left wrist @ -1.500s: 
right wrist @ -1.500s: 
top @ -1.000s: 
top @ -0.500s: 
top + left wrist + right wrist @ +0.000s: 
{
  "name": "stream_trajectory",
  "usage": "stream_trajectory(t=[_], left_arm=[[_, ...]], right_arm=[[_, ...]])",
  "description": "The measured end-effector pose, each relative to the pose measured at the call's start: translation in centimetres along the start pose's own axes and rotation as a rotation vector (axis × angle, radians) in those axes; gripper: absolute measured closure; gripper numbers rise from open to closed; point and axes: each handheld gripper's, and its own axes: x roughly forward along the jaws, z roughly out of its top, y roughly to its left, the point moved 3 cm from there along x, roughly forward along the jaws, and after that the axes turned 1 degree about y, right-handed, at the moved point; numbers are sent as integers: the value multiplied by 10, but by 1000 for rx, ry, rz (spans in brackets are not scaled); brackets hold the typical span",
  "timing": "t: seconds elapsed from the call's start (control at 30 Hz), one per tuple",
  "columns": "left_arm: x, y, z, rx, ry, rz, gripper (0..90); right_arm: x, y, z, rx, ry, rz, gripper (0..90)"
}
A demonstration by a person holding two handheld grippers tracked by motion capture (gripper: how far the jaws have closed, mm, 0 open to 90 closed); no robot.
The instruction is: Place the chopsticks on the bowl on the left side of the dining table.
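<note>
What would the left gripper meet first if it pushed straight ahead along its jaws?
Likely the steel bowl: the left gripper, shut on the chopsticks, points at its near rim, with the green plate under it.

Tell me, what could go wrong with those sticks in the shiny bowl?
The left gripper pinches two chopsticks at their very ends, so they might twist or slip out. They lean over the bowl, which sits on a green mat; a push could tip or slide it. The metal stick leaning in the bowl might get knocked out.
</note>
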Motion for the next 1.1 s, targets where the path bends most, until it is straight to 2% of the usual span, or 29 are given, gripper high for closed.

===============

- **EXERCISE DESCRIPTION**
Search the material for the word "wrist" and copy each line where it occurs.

- **EXERCISE SOLUTION**
left wrist @ -1.500s: 
right wrist @ -1.500s: 
top + left wrist + right wrist @ +0.000s: 

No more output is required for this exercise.